Please restate, word for word, the lines below that begin at the one with "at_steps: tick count" and end at the one with "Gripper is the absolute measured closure". Leave out all other lines.

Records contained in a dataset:
·····

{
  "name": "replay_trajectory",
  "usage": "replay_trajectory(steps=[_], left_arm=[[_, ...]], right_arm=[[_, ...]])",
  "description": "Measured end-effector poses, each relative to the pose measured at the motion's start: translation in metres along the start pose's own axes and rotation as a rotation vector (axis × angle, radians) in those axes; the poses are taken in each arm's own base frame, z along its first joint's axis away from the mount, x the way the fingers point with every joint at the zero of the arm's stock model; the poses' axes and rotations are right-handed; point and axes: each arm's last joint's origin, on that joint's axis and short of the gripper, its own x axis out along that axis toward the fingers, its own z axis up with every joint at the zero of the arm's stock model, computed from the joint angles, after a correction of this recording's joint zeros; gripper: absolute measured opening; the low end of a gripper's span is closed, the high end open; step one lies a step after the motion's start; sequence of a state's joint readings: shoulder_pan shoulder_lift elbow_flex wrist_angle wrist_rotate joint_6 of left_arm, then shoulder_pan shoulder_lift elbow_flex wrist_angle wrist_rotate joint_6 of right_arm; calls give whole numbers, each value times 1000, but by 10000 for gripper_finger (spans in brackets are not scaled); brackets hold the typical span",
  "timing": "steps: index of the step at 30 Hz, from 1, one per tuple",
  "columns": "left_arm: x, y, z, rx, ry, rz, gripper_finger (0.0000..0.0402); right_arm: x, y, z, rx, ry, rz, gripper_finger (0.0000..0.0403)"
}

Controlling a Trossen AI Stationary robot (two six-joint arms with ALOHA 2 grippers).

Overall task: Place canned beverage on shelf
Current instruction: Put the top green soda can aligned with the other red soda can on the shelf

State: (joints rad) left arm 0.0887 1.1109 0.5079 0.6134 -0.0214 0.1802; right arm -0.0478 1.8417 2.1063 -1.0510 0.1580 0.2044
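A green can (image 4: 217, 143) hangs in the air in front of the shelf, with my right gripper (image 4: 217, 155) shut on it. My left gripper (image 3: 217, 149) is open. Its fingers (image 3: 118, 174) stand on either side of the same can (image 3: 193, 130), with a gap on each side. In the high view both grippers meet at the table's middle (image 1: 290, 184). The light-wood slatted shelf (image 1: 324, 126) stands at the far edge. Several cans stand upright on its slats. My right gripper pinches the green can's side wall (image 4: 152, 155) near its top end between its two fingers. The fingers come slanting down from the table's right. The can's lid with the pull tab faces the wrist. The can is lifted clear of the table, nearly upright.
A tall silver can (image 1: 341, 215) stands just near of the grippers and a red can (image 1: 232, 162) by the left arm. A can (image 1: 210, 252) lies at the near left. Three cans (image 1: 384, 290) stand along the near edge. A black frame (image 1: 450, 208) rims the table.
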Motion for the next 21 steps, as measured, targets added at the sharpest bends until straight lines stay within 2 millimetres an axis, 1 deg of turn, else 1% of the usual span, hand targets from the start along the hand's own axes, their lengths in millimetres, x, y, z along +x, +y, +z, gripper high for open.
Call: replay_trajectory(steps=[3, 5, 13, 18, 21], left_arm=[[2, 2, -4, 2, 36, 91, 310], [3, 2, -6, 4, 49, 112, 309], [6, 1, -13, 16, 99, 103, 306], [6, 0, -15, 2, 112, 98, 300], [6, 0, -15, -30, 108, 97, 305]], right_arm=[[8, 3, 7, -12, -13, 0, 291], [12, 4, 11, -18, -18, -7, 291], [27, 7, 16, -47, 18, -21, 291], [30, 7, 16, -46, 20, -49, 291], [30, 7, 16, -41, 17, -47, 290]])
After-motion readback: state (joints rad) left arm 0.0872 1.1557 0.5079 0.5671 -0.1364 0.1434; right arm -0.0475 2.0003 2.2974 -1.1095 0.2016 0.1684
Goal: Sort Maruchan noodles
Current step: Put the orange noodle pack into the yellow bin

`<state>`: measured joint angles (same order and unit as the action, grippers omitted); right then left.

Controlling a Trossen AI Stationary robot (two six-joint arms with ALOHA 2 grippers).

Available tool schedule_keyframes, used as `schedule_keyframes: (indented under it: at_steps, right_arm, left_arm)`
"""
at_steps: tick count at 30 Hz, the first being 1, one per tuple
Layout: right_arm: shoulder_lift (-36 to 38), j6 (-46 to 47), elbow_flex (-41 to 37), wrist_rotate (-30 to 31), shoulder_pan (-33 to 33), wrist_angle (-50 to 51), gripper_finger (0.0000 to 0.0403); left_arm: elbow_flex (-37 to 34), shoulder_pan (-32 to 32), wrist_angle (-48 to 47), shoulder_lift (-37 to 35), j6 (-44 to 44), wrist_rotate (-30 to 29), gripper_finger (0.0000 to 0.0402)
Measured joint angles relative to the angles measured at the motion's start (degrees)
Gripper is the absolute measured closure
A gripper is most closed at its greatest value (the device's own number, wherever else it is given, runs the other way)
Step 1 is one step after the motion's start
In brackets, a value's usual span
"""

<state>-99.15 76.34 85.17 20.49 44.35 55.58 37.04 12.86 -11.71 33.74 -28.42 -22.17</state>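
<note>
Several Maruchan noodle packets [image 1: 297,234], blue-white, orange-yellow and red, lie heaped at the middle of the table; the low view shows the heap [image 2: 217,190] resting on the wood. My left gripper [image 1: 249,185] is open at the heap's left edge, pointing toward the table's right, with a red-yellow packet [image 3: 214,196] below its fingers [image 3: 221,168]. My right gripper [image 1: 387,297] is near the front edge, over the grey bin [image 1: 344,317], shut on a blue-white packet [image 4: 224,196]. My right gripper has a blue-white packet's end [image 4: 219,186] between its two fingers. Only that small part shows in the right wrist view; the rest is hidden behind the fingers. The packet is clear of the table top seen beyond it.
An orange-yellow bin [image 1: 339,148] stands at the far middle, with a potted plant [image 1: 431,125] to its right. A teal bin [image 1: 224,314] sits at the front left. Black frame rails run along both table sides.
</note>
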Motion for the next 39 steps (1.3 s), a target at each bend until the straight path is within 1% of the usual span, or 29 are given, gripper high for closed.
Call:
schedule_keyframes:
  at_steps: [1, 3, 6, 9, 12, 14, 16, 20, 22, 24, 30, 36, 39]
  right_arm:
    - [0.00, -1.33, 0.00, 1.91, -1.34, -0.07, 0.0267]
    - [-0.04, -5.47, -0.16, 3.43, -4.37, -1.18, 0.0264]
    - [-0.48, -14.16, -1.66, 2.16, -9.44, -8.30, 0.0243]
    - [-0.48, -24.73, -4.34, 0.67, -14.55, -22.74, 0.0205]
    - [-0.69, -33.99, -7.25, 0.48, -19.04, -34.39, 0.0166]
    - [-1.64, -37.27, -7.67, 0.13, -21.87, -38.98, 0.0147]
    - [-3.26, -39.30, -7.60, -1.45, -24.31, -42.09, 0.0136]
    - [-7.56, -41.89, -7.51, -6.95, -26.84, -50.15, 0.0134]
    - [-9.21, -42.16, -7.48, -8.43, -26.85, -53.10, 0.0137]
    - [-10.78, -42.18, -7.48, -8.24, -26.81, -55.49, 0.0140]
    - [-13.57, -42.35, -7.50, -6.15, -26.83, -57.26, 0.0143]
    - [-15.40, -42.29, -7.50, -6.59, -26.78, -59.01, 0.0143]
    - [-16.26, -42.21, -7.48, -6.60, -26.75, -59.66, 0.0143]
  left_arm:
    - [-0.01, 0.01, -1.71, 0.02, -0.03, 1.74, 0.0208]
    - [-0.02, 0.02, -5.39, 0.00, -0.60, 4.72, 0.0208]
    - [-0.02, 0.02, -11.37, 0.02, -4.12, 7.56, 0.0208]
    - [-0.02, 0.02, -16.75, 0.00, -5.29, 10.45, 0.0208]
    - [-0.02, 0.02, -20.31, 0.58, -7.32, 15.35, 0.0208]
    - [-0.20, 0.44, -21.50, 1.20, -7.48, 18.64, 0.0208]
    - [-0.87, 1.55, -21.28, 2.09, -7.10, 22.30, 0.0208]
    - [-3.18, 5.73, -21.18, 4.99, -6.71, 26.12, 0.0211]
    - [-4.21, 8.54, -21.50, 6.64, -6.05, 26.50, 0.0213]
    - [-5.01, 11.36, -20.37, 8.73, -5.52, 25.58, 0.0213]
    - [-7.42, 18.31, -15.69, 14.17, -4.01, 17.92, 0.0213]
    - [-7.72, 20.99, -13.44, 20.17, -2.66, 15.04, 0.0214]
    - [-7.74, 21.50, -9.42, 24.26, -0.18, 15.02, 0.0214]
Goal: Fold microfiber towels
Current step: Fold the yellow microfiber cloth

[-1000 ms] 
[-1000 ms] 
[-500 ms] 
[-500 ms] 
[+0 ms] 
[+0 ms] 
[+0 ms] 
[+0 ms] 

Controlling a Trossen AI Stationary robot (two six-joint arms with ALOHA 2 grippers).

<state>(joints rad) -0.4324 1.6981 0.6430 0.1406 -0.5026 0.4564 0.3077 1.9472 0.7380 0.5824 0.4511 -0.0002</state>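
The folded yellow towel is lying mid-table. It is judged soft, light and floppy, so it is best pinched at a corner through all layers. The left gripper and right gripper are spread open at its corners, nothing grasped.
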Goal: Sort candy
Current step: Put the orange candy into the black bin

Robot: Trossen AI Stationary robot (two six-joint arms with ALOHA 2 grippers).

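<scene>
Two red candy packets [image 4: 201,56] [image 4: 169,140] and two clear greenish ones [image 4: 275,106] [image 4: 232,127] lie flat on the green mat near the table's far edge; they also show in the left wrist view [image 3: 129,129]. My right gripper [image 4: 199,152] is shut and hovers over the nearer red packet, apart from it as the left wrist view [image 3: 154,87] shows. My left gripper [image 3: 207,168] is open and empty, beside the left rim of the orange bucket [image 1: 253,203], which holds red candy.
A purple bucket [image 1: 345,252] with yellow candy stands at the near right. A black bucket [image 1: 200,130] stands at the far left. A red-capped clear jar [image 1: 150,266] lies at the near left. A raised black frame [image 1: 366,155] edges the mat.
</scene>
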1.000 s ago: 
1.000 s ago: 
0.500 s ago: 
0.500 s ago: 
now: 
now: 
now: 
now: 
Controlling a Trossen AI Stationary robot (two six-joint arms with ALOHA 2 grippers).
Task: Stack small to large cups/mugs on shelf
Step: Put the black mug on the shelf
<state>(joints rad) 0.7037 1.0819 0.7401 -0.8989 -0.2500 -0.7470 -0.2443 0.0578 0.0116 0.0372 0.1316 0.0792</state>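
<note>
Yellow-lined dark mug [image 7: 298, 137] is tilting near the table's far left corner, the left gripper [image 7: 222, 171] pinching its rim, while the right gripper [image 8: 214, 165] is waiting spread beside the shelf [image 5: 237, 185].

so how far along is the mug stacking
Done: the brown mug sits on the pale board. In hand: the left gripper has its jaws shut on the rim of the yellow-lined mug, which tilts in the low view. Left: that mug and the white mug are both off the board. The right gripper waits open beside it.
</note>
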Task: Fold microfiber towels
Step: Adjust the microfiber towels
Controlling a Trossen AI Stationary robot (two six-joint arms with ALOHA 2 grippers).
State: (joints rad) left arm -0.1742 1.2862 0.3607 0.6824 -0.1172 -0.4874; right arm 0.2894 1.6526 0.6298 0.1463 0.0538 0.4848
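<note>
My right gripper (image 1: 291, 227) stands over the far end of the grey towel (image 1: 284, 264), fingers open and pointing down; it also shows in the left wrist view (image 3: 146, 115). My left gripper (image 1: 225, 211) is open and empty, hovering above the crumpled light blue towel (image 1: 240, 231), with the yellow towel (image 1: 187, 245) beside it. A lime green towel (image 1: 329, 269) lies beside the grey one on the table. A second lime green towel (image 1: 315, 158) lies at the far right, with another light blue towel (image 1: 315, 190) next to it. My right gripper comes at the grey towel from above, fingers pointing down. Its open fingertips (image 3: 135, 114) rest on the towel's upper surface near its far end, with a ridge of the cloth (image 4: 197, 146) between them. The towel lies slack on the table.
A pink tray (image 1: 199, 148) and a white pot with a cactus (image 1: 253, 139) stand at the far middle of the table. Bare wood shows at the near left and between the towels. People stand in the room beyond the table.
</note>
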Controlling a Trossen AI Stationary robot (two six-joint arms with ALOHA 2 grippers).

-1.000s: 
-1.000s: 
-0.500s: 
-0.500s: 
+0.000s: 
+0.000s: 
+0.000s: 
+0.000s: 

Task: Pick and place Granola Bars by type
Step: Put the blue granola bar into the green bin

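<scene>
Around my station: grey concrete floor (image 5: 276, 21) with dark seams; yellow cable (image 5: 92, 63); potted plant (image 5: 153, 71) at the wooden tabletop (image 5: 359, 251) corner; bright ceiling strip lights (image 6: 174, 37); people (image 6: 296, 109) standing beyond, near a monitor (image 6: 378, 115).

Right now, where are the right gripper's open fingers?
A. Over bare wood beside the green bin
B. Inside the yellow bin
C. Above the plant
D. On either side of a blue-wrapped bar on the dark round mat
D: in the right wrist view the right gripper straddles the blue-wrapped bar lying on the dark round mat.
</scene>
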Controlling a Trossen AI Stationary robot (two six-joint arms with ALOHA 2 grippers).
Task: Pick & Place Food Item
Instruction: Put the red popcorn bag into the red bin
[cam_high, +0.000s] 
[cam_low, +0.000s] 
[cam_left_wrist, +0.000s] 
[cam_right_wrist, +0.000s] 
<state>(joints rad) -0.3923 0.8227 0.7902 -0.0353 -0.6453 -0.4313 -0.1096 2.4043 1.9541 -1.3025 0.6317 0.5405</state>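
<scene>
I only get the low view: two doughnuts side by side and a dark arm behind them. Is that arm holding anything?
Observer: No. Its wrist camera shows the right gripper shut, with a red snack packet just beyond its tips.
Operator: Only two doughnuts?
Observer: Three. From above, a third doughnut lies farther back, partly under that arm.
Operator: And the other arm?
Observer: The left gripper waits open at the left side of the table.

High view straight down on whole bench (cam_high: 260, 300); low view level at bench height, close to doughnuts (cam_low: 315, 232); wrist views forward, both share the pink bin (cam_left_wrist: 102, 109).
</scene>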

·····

Reply:
at_steps: tick count at 30 Hz, the first being 1, one per tuple
Layout: right_arm: shoulder_lift (-36 to 38), j6 (-46 to 47), elbow_flex (-41 to 37), wrist_rotate (-30 to 31), shoulder_pan (-33 to 33), wrist_angle (-50 to 51), gripper_finger (0.0000 to 0.0403); left_arm: elbow_flex (-37 to 34), shoulder_pan (-32 to 32), wrist_angle (-48 to 47), shoulder_lift (-37 to 35), j6 (-44 to 44), wrist_rotate (-30 to 29), gripper_finger (0.0000 to 0.0402)
Measured joint angles relative to the angles measured at the motion's start (degrees)
Gripper is the absolute measured closure

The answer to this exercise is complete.